Re: Many systemd units do not start anymore

2024-02-07 Thread Michael Biebl

Am 07.02.24 um 13:07 schrieb Christoph Pleger:

Hello,

Am Mittwoch, dem 07.02.2024 um 12:27 +0100 schrieb Michael Biebl:

Am 07.02.24 um 11:32 schrieb Christoph Pleger:

Hello,



systemd-time-wait-sync.service is running but has not completed.
I wonder if that is
https://bugs.debian.org/cgi-bin/bugreport.cgi?bug=940840
https://github.com/systemd/systemd/issues/14061

Which NTP service do you use?


I am using chrony, because the server is offering time services to NTP
clients.

Regards
    Christoph

PS: As a (temporary) workaround, I created an override file for
systemd-time-wait-sync.service that just calls /bin/true .
   



Have you tried to simply disable the service?


I have now, and it works. Any idea what might have enabled it? I have
quite old entries in /root/.bash_history, but no signs of that I
enabled that service manually, I did not even know about its existence
before monday ...


Nowadays, systemd-time-wait-sync.service is disabled in presets. I don't 
now if this was (already) the case for Bullseye (which I no longer use).


Might be that you enabled it via presets / it was enabled via presets.



OpenPGP_signature.asc
Description: OpenPGP digital signature


Re: Many systemd units do not start anymore

2024-02-07 Thread Christoph Pleger
Hello,

Am Mittwoch, dem 07.02.2024 um 12:27 +0100 schrieb Michael Biebl:
> Am 07.02.24 um 11:32 schrieb Christoph Pleger:
> > Hello,
> > 
> > > 
> > > systemd-time-wait-sync.service is running but has not completed.
> > > I wonder if that is
> > > https://bugs.debian.org/cgi-bin/bugreport.cgi?bug=940840
> > > https://github.com/systemd/systemd/issues/14061
> > > 
> > > Which NTP service do you use?
> > 
> > I am using chrony, because the server is offering time services to NTP
> > clients.
> > 
> > Regards
> >    Christoph
> > 
> > PS: As a (temporary) workaround, I created an override file for
> > systemd-time-wait-sync.service that just calls /bin/true .
> >   
> > 
> 
> Have you tried to simply disable the service?

I have now, and it works.

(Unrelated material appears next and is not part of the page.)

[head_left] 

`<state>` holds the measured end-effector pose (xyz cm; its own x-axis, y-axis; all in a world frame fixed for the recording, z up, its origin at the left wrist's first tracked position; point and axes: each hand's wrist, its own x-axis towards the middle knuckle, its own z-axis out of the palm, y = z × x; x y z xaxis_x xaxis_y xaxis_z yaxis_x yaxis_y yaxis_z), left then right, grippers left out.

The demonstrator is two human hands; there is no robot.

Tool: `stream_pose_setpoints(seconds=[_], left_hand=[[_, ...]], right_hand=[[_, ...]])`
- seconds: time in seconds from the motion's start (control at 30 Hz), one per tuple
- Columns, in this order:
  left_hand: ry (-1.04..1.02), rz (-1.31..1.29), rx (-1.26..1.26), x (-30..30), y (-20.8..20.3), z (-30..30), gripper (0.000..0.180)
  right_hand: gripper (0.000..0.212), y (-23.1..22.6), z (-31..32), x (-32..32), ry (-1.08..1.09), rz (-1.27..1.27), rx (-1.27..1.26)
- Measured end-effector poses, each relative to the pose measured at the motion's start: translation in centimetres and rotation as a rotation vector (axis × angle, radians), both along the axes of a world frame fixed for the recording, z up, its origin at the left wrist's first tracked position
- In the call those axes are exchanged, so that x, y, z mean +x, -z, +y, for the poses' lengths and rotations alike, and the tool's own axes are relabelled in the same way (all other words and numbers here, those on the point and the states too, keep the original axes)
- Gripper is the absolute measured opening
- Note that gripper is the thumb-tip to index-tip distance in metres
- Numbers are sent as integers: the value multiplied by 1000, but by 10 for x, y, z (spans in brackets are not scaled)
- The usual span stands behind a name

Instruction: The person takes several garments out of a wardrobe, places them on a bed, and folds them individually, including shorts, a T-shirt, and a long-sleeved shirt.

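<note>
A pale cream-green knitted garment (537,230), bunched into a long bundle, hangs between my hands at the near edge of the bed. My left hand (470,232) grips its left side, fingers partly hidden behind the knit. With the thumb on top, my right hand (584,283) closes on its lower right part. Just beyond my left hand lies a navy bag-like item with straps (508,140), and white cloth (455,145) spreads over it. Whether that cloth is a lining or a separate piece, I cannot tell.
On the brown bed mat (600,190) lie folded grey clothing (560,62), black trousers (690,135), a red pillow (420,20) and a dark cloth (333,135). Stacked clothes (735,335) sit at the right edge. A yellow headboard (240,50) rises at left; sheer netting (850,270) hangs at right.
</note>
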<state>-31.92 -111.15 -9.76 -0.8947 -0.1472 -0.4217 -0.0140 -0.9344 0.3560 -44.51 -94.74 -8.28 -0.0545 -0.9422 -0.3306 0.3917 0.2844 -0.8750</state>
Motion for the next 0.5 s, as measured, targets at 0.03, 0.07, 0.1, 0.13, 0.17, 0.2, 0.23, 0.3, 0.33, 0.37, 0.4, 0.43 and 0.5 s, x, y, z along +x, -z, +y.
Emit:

Any idea what might have enabled it? I have
quite old entries in /root/.bash_history, but no signs of that I
enabled that service manually, I did not even know about its existence
before monday ... 

Regards
  Christoph


signature.asc
Description: This is a digitally signed message part


Re: Many systemd units do not start anymore

2024-02-07 Thread Michael Biebl

Am 07.02.24 um 11:32 schrieb Christoph Pleger:

Hello,



systemd-time-wait-sync.service is running but has not completed.
I wonder if that is
https://bugs.debian.org/cgi-bin/bugreport.cgi?bug=940840
https://github.com/systemd/systemd/issues/14061

Which NTP service do you use?


I am using chrony, because the server is offering time services to NTP
clients.

Regards
   Christoph

PS: As a (temporary) workaround, I created an override file for
systemd-time-wait-sync.service that just calls /bin/true .
  


Have you tried to simply disable the service?


OpenPGP_signature.asc
Description: OpenPGP digital signature


Re: Many systemd units do not start anymore

2024-02-07 Thread Christoph Pleger
Hello,
> - what is the hardware?

Qemu VM

> - what release of what operating system is in use?

Debian bullseye

> - what happened just before things 'suddenly' stopped working? Did
you
>   upgrade the machine, or install some new software, or just reboot
it
>   or what?

I rebooted the machine, maybe I did something else before, but I do not
remember. 

> - you say it is just one of your server machines. Can you draw any
>   comparisons with the state of your other server machines?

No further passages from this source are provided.